The Iranian leadership is signaling that it will likely target U.S. military installations and bases in the Middle East and mobilize its network of militias across the region. One official told the state broadcaster that some 36 U.S. military bases and facilities are within reach of Iran’s defense forces, with the closest being in Bahrain. A spokesman for the Revolutionary Guards said the assassination marked the start of a “new phase” in the activities of Iran’s “resistance forces” throughout the region.
A September attack on Saudi oil facilities -- for which Iranian-backed rebels in Yemen claimed responsibility -- highlighted the potential impact of Tehran’s response.
Trump’s European allies urged the president to find a way to ease the tensions with Tehran and warned of the risks that a cycle of retaliations would spiral out of control.

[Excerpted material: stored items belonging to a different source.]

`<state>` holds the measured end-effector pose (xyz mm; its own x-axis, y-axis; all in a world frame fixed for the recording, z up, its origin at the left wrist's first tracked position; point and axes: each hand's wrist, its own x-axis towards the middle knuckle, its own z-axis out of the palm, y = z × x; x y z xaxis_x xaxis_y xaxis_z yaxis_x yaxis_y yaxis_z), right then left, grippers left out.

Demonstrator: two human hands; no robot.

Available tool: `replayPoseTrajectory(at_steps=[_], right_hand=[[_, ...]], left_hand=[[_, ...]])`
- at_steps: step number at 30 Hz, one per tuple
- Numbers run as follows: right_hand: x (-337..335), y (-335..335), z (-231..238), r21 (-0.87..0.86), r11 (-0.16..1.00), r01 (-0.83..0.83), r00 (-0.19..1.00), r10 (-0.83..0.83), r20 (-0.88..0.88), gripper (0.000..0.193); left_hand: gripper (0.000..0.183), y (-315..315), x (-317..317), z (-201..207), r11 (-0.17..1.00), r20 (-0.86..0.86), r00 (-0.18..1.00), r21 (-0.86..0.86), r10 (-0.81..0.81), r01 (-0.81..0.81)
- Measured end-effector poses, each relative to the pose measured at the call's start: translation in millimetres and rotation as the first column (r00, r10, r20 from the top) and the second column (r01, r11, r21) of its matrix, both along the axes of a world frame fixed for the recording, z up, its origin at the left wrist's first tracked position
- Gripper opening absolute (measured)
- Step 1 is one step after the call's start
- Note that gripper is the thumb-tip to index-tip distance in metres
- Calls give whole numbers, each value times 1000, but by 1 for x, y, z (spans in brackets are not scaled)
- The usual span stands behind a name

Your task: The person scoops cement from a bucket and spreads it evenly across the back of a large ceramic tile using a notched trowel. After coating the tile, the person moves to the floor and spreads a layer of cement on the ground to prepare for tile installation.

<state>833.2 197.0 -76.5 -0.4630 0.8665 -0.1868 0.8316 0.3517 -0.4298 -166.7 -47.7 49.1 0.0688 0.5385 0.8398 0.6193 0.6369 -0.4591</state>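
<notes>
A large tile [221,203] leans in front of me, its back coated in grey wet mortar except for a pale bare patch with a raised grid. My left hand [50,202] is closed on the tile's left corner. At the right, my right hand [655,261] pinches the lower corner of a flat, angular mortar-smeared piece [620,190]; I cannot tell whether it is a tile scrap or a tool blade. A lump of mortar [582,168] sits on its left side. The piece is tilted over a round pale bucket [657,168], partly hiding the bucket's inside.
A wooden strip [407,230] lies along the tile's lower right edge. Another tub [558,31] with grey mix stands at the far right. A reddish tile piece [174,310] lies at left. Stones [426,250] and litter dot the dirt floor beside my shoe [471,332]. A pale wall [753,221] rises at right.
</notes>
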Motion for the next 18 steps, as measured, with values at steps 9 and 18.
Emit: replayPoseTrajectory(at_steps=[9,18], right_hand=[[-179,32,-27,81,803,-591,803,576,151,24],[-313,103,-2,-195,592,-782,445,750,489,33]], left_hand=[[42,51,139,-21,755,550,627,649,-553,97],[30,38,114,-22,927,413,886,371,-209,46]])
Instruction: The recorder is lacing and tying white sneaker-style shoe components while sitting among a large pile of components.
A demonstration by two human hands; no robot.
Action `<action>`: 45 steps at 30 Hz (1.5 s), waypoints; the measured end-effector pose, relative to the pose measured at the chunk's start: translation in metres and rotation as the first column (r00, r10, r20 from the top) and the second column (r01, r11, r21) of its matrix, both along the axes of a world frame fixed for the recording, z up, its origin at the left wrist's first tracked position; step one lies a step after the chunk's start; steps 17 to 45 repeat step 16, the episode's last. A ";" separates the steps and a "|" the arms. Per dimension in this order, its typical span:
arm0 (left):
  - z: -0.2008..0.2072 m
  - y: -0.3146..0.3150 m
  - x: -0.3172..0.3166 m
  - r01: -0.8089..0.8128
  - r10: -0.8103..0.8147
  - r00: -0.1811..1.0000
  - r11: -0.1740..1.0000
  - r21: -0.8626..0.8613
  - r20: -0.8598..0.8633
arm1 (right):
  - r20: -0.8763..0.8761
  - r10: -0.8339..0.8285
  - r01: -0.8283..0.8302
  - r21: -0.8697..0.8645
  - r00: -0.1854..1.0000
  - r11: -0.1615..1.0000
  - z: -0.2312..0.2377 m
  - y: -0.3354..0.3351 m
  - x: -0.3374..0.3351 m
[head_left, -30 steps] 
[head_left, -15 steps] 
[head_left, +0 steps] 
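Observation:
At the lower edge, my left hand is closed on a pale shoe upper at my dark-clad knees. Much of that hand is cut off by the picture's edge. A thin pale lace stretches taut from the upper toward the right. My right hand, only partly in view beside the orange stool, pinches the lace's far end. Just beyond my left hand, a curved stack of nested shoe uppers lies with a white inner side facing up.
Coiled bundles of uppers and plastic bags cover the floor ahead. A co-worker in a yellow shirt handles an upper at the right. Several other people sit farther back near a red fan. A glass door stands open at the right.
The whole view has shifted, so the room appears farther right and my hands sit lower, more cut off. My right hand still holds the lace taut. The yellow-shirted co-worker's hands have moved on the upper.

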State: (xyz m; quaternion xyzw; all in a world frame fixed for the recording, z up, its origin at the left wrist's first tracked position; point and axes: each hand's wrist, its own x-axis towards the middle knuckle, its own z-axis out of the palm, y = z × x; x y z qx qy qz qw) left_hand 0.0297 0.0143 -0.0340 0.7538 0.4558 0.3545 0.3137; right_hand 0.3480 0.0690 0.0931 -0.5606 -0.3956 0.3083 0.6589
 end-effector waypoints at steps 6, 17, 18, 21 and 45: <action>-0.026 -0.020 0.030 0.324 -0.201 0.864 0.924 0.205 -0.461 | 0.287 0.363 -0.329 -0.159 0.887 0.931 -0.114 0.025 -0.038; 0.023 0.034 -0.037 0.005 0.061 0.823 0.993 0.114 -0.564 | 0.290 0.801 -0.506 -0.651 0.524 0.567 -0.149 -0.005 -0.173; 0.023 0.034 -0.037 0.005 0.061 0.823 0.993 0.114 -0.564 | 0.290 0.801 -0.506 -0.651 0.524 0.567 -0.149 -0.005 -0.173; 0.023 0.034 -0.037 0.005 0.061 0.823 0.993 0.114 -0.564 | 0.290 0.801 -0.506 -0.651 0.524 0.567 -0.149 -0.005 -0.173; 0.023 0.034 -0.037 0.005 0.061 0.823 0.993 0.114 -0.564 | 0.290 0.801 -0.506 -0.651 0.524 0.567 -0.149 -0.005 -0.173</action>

French President Emmanuel Macron is speaking to his counterparts in the Middle East in an effort to prevent the situation spiraling out of control, European Affairs Minister Amelie de Montchalin said on RTL radio. “This is what we feared,” she said. “It’s a continuation of the escalation that’s been happening over recent months.”
German Chancellor Angela Merkel’s spokesman said the U.S. had been provoked by Iran and urged all sides to reduce the tensions.
Soleimani was hit in a U.S. drone strike near Baghdad International Airport, according to a U.S. official. Details remained unclear, but a person familiar with the developments said an Iraqi militia leader, Abu Mahdi al-Muhandis, was also killed.
Iraqi Prime Minister Adil Abdul-Mahdi’s office said the attack was an “aggression against the Iraqi state, government and people” and called for an extraordinary session of parliament.
The Iranian regime will be under “strong pressure” to strike back, said Paul Pillar, a former U.S. Central Intelligence Agency officer and a non-resident senior fellow at Georgetown University in Washington. “Many Iranians will regard this event the same way Americans would regard, say, the assassination of one of the best known and most admired U.S. military leaders.”
Iraqi forces enhanced security around the U.S. embassy in Baghdad after the airstrike, Iraq’s al-Sumaria news reported, citing a security official. Iran summoned the Swiss envoy in Tehran, who helps look after U.S. interests in the country, in response to the killing, according to foreign ministry spokesman Abbas Mousavi.
Soleimani, a veteran of the Iran-Iraq war, was a household name in Iran where he’s celebrated for helping to defeat Islamic State in Iraq and Syria and countering U.S. influence.
He had been sanctioned by the U.S. since 2007 and last May Washington designated the Revolutionary Guards Corps in its entirety a foreign terrorist organization, the first time the label has been applied to an official state institution or a country’s security forces.
The assault in Baghdad marked the latest in a series of violent episodes that have strained already hostile relations between Iran and the U.S. Last week an American contractor was killed in a rocket attack on an Iraqi military base in Kirkuk. That led to a rare, direct American assault on an Iran-backed militia in Iraq and then came the attack on the U.S. embassy in Baghdad.